Theoretisch sind die zuvor beschriebenen Verletzungshandlungen regelmäßig auch Straftaten im Sinne von § 106 ff. UrhG. Im privaten Bereich werden derartige Verstöße in der Regel jedoch nur zivilrechtlich verfolgt.

Unser Podcast (keine Rechtsberatung): Andere Bands covern – Ist das erlaubt?

10. Was ist beim Upload von Videos mit Coversongs auf sozialen Netzwerken wie Facebook & Co. zusätzlich zu beachten?

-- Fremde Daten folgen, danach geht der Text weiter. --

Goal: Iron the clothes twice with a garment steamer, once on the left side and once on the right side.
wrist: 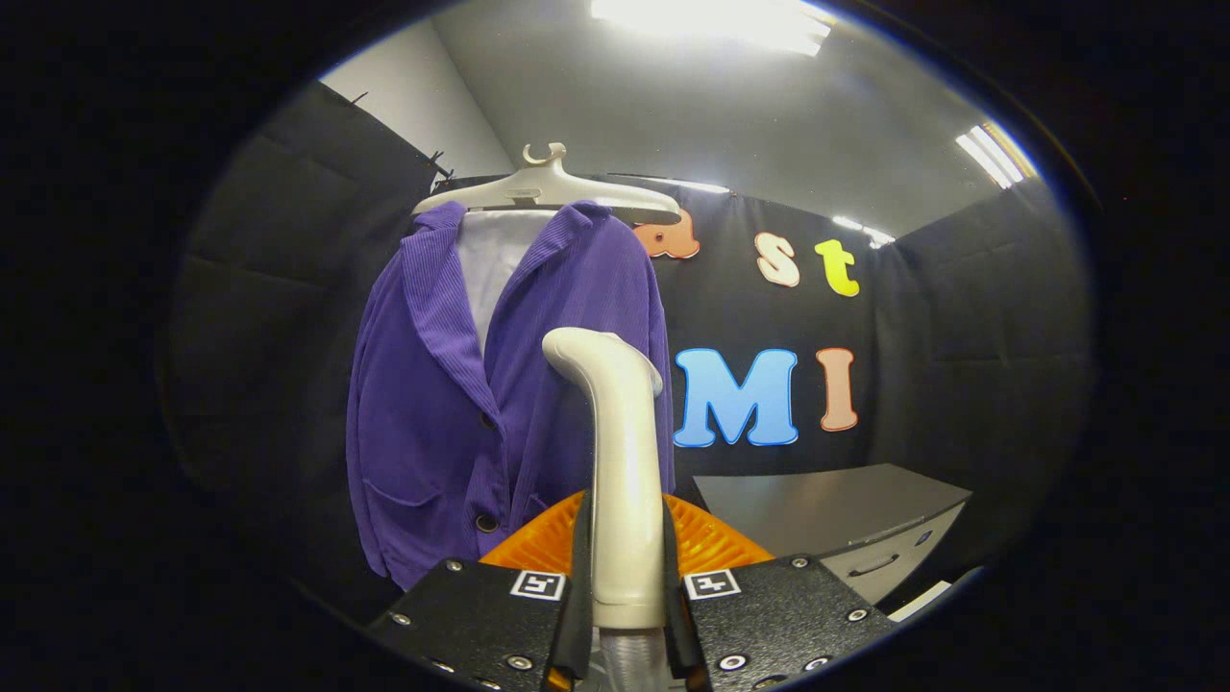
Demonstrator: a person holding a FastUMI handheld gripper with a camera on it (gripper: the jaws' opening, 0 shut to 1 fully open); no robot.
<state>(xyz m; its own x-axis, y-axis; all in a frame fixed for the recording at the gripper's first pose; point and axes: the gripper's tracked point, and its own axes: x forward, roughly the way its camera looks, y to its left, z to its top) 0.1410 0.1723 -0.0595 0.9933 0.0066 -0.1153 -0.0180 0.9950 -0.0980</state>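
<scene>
The gripper (625,577) is clamping the garment steamer (620,461), w/ both black fingers (580,567) pressing on its smooth cream handle, which is rising upright btwn them and curving at the top into a rounded head. Just beyond the head, a purple ribbed-corduroy jacket (461,384) w/ dark buttons and a white lining is hanging on a pale plastic hanger (543,187). A ridged orange part (711,543) is sitting behind the fingers, and a grey flat-topped cabinet (836,509) is standing to the right.
</scene>
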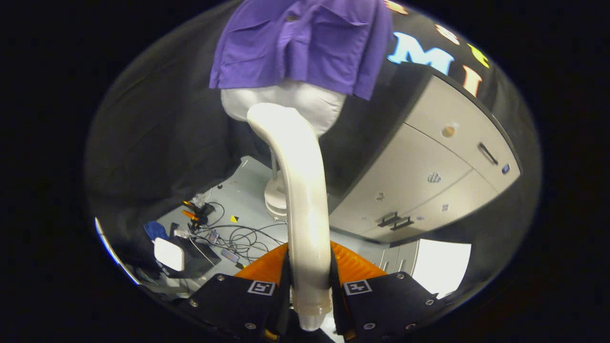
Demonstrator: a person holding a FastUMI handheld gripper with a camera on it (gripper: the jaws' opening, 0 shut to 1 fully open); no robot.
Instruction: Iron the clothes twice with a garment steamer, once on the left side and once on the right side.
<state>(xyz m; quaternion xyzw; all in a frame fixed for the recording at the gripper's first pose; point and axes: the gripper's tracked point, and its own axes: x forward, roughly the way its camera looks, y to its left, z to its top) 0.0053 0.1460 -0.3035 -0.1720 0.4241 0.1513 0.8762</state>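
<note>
A purple shirt [305, 45] hangs on a white mannequin torso [286, 102] that stands on a pole with a round base [275, 197]. A white garment steamer [300, 190] rises from between my fingers, its curved head reaching up to just below the shirt's hem, in front of the torso. My gripper [309, 278] is shut on the steamer's handle, both fingers pressing its sides.
A grey cabinet [429, 171] with drawers and dark handles stands to the right of the mannequin. On the grey floor to the left lie tangled cables [238, 236], a white box [169, 254] and small tools. A black cloth wall hangs behind.
</note>
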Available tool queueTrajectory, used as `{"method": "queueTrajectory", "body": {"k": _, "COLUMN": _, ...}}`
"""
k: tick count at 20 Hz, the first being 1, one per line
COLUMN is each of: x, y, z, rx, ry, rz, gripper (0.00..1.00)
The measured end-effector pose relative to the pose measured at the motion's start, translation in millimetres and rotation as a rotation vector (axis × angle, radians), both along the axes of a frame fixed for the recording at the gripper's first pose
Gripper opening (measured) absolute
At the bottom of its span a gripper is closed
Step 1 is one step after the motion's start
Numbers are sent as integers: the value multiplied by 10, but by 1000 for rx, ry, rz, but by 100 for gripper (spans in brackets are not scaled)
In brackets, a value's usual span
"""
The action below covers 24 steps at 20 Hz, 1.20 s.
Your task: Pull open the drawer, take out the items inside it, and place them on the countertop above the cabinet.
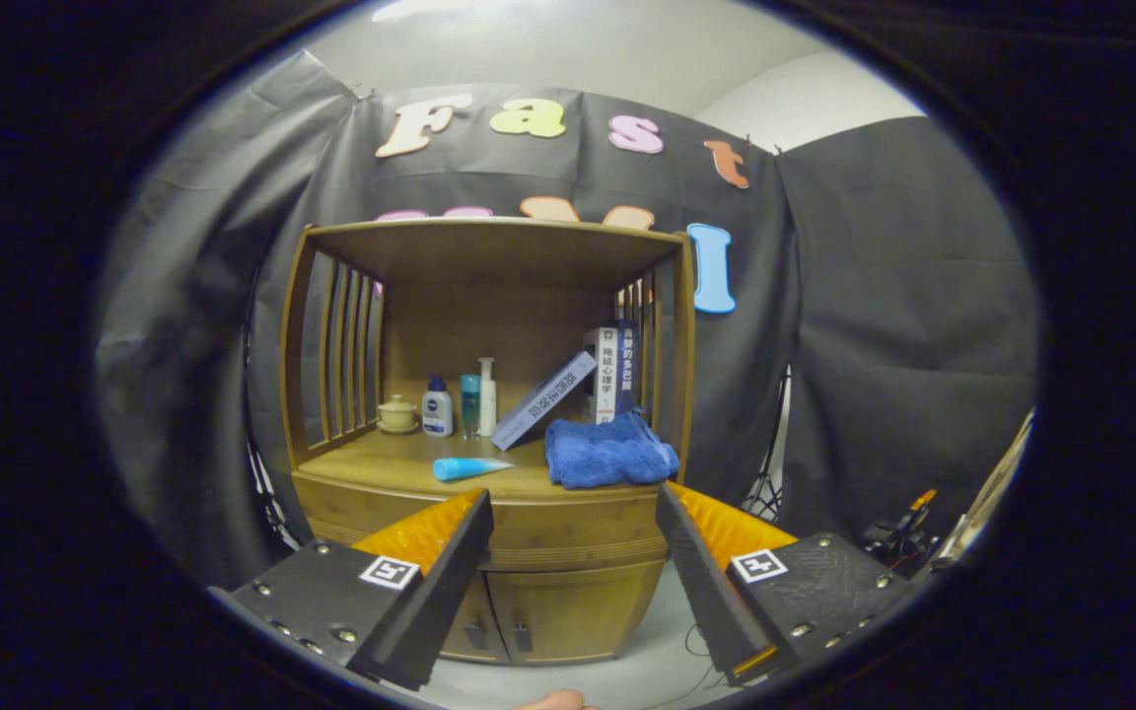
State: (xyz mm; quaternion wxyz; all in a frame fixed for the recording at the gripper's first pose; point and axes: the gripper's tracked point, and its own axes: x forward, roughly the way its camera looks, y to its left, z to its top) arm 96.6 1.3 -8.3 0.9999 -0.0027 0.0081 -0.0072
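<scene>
Gripper view: the tool [573,513] is open, its fingers spread wide and holding nothing, aimed level at the wooden cabinet [568,602]. The closed drawer [568,528] lies between and just beyond the fingertips, under the surface [400,463]. On the surface rest a blue tube [467,467], a blue towel [607,451], bottles [460,402], a small pot [397,413] and books [609,370].

Towel [607,452] right of tube [467,467] on countertop [381,465]; books [578,390] behind.
</scene>
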Motion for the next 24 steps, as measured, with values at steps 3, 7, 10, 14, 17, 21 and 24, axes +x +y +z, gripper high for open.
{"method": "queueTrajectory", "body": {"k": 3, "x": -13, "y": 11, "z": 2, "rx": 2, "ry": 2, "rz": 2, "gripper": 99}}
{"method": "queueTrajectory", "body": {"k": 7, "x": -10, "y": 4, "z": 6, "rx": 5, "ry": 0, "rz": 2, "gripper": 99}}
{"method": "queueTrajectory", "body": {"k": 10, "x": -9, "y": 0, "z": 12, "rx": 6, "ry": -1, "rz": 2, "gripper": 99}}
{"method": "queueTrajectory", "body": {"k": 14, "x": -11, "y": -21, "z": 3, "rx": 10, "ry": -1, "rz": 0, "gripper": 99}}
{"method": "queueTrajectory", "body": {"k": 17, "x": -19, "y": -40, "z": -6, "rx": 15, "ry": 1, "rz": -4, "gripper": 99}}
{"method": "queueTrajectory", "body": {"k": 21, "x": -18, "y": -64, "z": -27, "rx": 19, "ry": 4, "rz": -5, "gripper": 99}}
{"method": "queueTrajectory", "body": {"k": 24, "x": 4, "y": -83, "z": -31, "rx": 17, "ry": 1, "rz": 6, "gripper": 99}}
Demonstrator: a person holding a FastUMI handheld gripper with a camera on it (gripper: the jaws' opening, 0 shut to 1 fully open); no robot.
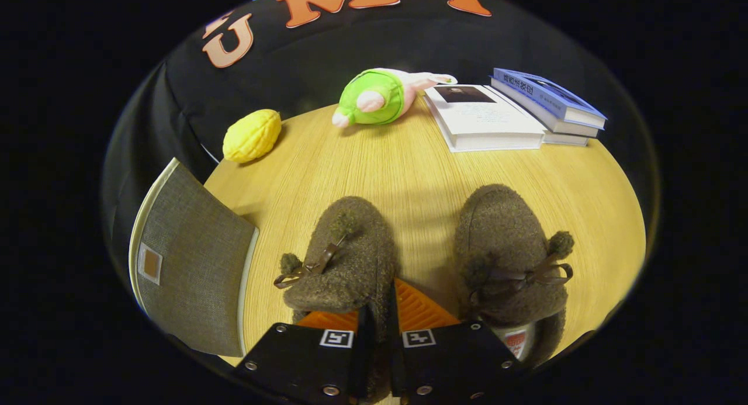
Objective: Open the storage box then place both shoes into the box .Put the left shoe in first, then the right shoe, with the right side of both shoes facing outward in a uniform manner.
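Tool (378,314) clenched on the rim of the left shoe (345,253), right shoe (511,259) just beside, both on the worktop (409,159), grey storage box (187,259) left of them.

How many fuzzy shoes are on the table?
2. One shoe sits with its edge pinched between the fingers of the gripper. The other shoe lies just right of the fingers, apart from the first. Both rest on the table.
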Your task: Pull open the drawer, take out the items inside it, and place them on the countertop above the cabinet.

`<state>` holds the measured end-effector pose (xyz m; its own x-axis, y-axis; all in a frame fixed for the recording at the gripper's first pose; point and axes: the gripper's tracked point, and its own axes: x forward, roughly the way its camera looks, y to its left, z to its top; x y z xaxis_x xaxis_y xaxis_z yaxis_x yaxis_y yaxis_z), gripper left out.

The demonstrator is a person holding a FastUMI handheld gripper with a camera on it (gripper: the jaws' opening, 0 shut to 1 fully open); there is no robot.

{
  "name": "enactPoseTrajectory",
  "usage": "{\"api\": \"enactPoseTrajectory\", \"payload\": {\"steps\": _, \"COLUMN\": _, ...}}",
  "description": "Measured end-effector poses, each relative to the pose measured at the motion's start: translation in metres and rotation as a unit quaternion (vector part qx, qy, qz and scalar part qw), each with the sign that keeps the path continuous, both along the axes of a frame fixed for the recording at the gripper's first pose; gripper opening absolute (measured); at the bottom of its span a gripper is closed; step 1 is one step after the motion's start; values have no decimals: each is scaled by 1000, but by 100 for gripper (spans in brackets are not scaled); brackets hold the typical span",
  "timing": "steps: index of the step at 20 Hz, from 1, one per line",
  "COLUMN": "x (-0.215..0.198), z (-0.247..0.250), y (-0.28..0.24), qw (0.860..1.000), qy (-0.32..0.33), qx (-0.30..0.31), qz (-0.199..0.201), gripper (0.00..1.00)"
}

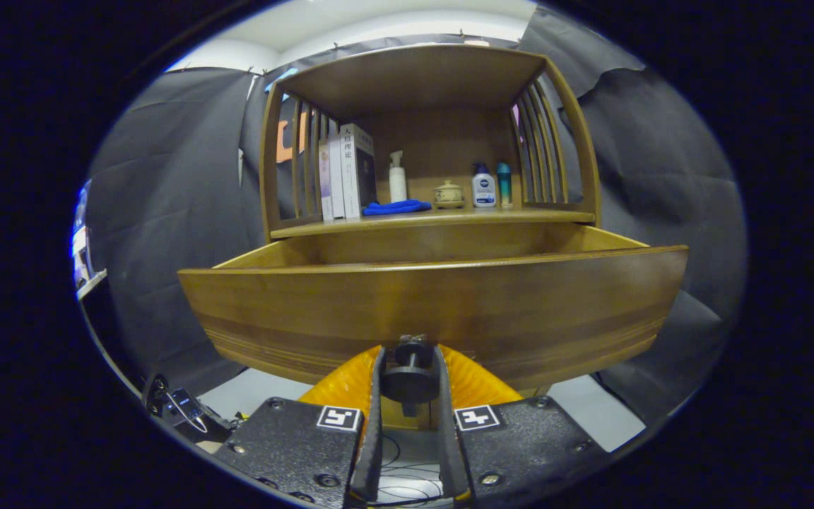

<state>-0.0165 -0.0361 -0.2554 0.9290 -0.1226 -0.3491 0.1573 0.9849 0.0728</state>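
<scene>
The gripper has its jaws narrowed onto the dark knob of the wooden drawer, which stands pulled out from the cabinet. At twelve o'clock beyond it, the counter carries books, a blue cloth, bottles and a small lidded pot, black cloth walling the booth around

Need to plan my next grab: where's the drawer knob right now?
In the gripper view, the knob sits clamped between the gripper fingers, at the bottom middle of the pulled-out drawer front.
</scene>
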Motion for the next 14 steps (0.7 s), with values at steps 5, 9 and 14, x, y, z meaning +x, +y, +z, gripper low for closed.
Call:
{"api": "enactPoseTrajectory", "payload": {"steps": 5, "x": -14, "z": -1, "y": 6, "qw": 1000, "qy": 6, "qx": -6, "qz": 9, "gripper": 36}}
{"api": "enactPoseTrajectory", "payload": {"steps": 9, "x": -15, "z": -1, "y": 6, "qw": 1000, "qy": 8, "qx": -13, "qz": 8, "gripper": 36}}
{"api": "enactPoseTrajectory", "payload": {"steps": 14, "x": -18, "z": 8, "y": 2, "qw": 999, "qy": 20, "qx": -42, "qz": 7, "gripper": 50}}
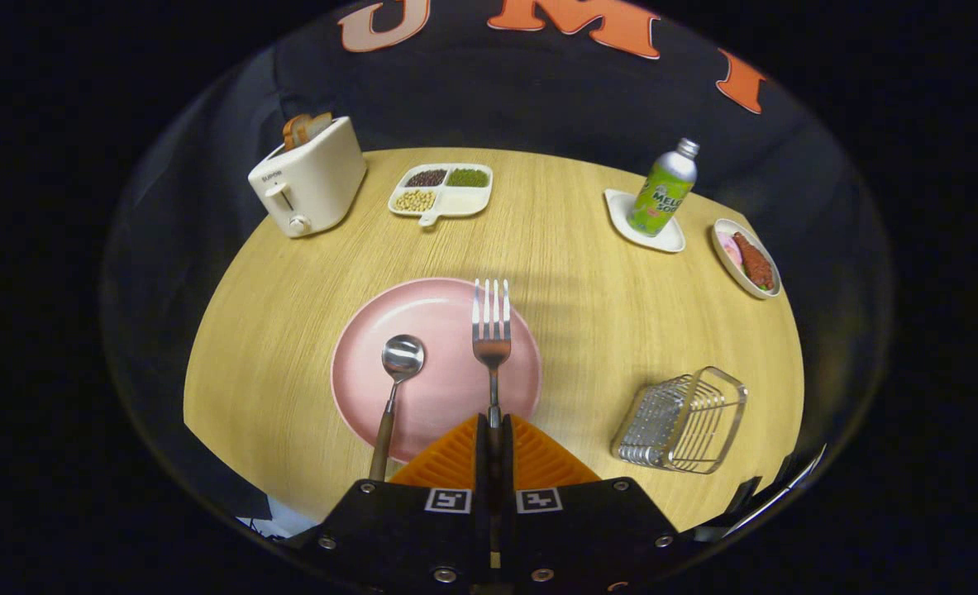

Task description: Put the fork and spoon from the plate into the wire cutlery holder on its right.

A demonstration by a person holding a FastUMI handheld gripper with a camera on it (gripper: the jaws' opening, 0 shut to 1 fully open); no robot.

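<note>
My gripper [493, 423] is shut on the fork [491, 326], its orange ribbed fingers [455, 454] pressed together on the handle. The fork's tines point away from me, over the right part of the pink plate [439, 388]. I cannot tell if the fork rests on the plate or hangs just above it. A spoon [398, 372] lies on the plate left of the fork, bowl away from me, its brown handle running off the near rim. The wire cutlery holder [683, 421] stands on the wooden table to the right of the plate and of my fingers.
At the table's far side stand a cream toaster [311, 182] with bread slices, a white divided dish [443, 190] of beans, a green bottle [662, 190] on a white coaster, and a small dish [745, 256] with food at the far right. Bare wood lies between plate and holder.
</note>
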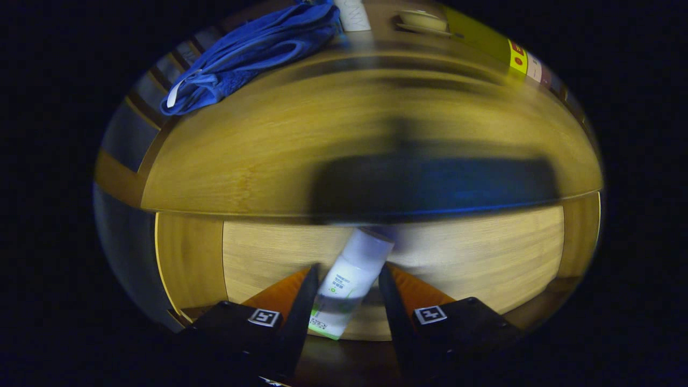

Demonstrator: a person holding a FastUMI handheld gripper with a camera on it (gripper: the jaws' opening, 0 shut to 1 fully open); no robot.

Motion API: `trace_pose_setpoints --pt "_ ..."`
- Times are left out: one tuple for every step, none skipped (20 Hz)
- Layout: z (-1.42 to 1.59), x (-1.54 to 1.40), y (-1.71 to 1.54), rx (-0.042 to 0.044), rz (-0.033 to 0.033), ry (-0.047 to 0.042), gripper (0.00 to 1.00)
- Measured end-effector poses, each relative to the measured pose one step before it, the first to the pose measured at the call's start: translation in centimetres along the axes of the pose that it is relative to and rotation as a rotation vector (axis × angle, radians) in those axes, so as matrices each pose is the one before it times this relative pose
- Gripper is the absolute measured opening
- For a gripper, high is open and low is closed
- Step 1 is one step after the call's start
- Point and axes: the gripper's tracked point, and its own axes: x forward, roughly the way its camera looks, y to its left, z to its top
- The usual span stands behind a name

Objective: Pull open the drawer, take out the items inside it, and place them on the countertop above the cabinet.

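A white bottle (348, 282) with a green-printed label leans tilted between my gripper's (348, 279) two fingers, and both fingers press on its sides. Below it lies the pale wooden floor of the open drawer (484, 263). Beyond the fingers spreads the wooden countertop (258, 145) of the cabinet, blurred by motion, with the gripper's dark shadow across its front edge.
A blue cloth (252, 51) lies crumpled on the far left of the countertop. At the back stand a white container (352, 15), a small dish (423, 21) and a yellow box (492, 43). The drawer's side walls (188, 263) rise left and right.
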Motion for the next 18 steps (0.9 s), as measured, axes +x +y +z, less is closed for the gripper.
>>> trace_pose_setpoints --pt "0.053 0.045 0.31 0.00574 0.00939 -0.00774 0.65" --pt "0.054 0.011 0.101 -0.01149 0.00038 -0.00585 0.59" --pt "-0.032 -0.18 -0.068 -0.01482 0.00819 -0.00645 0.53" --pt "-0.168 -0.567 -0.234 -0.01756 0.00317 -0.00852 0.48" --pt "0.163 -0.685 -0.25 -0.02239 -0.00044 -0.02526 0.45" --pt "0.15 -0.997 -0.045 -0.02813 0.00802 -0.01783 0.43" --pt "0.092 -0.913 0.045 -0.01243 0.00754 -0.01337 0.41" --pt "0.024 -1.129 0.386 -0.00795 0.02289 -0.01106 0.41" --pt "0.028 -1.03 0.299 0.00054 0.01896 -0.01037 0.41" --pt "0.377 -0.975 0.045 0.00097 0.00798 -0.02011 0.41" --pt "0.392 -1.291 -0.085 -0.00792 0.01043 -0.01217 0.41" --pt "0.424 -1.24 0.025 -0.007 0.00092 -0.02759 0.41" --pt "0.195 -1.252 -0.044 -0.02724 -0.00503 -0.01882 0.41" --pt "0.044 0.469 -0.134 -0.02407 -0.01022 -0.0267 0.41" --pt "0.262 -1.275 0.128 -0.01475 -0.00763 -0.02382 0.41" --pt "0.213 -0.878 -0.035 -0.0059 -0.00081 -0.02389 0.41" --pt "0.4 -0.801 0.037 0.00043 0.00482 -0.02292 0.41" --pt "0.729 -1.074 -0.048 0.00032 0.01345 -0.02673 0.4"
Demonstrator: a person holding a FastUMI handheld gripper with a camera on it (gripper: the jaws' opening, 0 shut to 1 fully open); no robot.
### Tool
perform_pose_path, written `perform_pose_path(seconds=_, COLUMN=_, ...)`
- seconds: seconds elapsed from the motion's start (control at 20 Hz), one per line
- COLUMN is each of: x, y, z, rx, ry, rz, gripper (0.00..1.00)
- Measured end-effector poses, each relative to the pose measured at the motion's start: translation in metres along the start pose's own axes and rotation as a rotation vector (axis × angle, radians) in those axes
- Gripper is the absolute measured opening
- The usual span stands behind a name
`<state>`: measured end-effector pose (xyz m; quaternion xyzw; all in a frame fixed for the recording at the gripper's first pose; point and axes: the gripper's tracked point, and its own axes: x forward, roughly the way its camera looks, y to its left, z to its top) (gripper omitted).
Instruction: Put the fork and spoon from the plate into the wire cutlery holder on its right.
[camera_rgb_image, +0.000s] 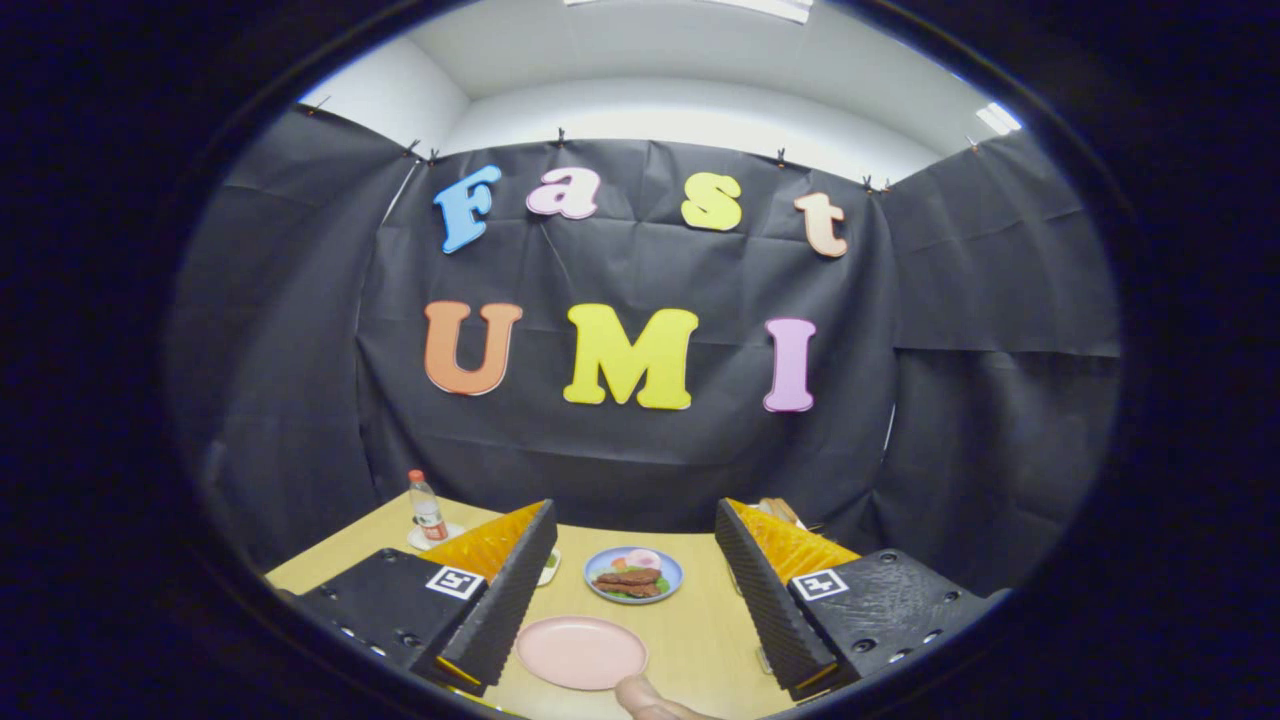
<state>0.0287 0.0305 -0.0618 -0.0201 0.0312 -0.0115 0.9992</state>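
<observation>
My gripper is open and held above the wooden table, with nothing between its wide-apart fingers. A pink plate lies on the table low between the fingers, nearer the left one, and its visible face is plain pink. A fingertip of a person's hand touches the table just at the plate's near rim. Something pale brown peeks over the top of the right finger; most of it is hidden and I cannot tell what it is.
A blue plate with food sits beyond the pink plate, about midway between the fingers. A small bottle with a red cap stands on a white coaster at the table's far left. A white dish edge shows beside the left finger.
</observation>
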Motion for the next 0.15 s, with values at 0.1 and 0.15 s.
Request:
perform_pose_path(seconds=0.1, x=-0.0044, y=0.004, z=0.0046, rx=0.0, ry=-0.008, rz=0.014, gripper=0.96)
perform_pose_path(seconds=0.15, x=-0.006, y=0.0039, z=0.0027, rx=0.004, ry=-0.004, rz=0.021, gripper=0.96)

Werden auf sozialen Netzwerken wie Facebook oder YouTube Videos veröffentlicht, die eine Urheberrechtverletzung darstellen, haftet der Plattformbetreiber als Störer. Ein Störer ist jemand, der nach Ansicht des BGH nicht Täter oder Teilnehmer ist, aber trotzdem willentlich und kausal die Verletzung duldet. Unter diesen Gesichtspunkten wird die Plattform Facebook bei der Einstellung von Videos von Coverversionen, die eine Urheberrechtsverletzung darstellen, in dem Moment Störer in dem auf die Verletzung hingewiesen wird. Auch Facebook hat daher ein Interesse daran, Urheberrechtsverletzungen zu unterbinden und kann Nutzer bei Verstößen sperren.

Um als Nutzer eine solche Sperrung wegen einer Verletzung von Urheberrechten zu vermeiden, sind die zuvor benannten Grundsätze zu berücksichtigen. Aus urheberrechtlicher Sicht handelt es sich bei Coverversionen regelmäßig um Urheberrechtsverletzungen, wenn der Nutzer nicht vorab die erforderlichen Rechte beim Berechtigten (GEMA, Urheber oder Inhaber der Nutzungsrechte) lizenziert. Sollten die entsprechenden Rechte nicht vorab eingeholt worden sein, kann ich von einer Veröffentlichung nur dringend abraten, da diese regelmäßig eine Urheberrechtsverletzung darstellt. Etwas anderes gilt, wenn es sich um gemeinfreies Werke handelt.

Wir danken Herrn Müller-Riemenschneider der Media Kanzlei Frankfurt » für das ausführliche und aufschlussreiche Interview.